_Required work_
Take every line containing "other" out of the records.

_Collected data entries_
········
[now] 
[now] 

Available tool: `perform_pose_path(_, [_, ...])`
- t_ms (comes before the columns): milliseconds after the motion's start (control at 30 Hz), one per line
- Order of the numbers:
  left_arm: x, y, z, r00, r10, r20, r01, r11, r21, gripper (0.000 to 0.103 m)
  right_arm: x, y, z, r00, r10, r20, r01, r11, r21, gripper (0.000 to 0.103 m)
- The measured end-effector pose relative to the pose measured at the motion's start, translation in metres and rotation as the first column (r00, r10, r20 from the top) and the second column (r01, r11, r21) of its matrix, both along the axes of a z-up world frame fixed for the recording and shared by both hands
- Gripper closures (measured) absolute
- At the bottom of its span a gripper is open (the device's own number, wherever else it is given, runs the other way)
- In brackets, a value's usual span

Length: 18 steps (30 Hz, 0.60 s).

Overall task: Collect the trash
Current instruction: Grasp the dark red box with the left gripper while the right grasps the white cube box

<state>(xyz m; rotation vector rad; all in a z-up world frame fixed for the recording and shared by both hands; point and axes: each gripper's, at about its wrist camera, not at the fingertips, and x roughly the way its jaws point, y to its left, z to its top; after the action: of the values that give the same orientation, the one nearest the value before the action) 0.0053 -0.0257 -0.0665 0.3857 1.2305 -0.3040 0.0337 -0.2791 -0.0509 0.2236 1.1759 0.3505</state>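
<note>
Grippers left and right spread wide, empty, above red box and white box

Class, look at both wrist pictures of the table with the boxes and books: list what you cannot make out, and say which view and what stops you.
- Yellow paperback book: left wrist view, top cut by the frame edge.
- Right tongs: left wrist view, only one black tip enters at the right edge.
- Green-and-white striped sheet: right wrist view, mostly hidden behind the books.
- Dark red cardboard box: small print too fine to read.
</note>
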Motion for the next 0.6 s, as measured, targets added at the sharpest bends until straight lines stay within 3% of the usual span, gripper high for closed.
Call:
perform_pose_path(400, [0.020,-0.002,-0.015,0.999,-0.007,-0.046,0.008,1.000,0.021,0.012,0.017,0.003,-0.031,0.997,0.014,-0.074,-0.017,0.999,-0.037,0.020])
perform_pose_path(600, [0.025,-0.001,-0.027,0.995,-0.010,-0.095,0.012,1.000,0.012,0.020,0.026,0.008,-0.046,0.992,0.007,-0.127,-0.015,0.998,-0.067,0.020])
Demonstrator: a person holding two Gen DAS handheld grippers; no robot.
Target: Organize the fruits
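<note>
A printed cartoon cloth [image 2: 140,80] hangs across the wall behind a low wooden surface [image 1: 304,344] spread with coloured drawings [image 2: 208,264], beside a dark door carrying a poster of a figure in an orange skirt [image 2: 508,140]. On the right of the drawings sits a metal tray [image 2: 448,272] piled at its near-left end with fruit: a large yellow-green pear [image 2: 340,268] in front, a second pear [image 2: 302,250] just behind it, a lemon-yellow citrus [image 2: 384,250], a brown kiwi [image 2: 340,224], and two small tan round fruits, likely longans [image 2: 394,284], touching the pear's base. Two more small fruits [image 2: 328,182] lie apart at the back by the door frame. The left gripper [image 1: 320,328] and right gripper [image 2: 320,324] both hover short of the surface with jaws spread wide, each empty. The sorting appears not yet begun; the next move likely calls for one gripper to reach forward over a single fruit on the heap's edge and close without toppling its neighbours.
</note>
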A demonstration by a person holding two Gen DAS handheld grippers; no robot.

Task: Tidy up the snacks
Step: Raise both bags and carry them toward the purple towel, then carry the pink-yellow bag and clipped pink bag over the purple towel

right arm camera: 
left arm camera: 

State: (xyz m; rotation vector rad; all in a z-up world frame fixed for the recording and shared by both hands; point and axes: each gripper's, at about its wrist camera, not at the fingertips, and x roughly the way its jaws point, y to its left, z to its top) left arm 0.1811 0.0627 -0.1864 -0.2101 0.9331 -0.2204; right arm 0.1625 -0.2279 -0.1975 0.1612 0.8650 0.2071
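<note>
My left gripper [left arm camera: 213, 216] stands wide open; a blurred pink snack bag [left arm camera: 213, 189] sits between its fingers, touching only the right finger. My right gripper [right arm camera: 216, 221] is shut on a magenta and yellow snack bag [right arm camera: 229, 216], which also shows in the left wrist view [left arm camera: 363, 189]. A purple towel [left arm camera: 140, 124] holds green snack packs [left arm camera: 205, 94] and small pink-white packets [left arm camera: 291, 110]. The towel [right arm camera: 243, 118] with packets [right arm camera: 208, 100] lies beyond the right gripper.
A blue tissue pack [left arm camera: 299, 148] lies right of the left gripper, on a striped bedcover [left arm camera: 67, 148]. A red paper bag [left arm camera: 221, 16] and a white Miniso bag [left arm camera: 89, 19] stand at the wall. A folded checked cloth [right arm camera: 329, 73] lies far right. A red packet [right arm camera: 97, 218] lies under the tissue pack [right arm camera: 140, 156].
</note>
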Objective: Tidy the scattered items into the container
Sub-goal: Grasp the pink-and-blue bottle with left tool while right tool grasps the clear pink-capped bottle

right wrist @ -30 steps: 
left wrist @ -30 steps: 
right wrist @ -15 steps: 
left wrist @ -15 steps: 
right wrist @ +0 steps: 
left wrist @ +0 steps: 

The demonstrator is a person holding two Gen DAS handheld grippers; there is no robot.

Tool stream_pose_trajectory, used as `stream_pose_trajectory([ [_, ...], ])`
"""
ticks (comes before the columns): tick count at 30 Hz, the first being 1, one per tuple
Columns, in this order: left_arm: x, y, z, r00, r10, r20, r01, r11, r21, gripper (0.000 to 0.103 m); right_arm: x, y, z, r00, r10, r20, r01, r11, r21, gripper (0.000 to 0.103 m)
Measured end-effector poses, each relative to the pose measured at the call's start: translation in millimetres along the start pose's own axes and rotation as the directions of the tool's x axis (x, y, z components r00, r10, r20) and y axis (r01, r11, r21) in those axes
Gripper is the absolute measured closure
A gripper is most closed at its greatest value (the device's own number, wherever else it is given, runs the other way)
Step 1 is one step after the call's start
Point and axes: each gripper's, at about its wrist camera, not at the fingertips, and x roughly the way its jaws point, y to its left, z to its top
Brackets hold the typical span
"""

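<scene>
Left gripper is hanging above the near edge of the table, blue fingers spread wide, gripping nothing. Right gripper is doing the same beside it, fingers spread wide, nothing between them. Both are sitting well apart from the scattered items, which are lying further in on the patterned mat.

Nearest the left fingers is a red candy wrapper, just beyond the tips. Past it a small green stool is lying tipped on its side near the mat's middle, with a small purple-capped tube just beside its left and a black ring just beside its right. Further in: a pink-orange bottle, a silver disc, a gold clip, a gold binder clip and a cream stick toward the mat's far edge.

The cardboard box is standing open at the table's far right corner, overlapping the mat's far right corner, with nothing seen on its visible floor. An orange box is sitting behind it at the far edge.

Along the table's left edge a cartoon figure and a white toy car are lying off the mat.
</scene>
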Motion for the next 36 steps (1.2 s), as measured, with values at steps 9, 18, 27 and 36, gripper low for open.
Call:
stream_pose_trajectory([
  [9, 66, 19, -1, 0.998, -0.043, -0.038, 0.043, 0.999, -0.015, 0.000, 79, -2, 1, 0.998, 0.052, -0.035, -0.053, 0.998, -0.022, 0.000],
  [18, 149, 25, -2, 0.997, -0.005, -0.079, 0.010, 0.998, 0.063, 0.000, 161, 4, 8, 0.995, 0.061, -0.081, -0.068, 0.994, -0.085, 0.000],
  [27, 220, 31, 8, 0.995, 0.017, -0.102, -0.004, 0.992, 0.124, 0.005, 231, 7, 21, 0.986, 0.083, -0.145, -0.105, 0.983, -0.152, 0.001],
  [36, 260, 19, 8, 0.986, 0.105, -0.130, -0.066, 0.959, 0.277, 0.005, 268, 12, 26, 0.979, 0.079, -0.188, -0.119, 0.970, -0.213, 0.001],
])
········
_Output for this task_
- At the bottom of its span a gripper is open (the device's own number, wherever else it is given, runs the other way)
A gripper is most closed at its greatest value (the device's own number, wherever else it is given, runs the other way)

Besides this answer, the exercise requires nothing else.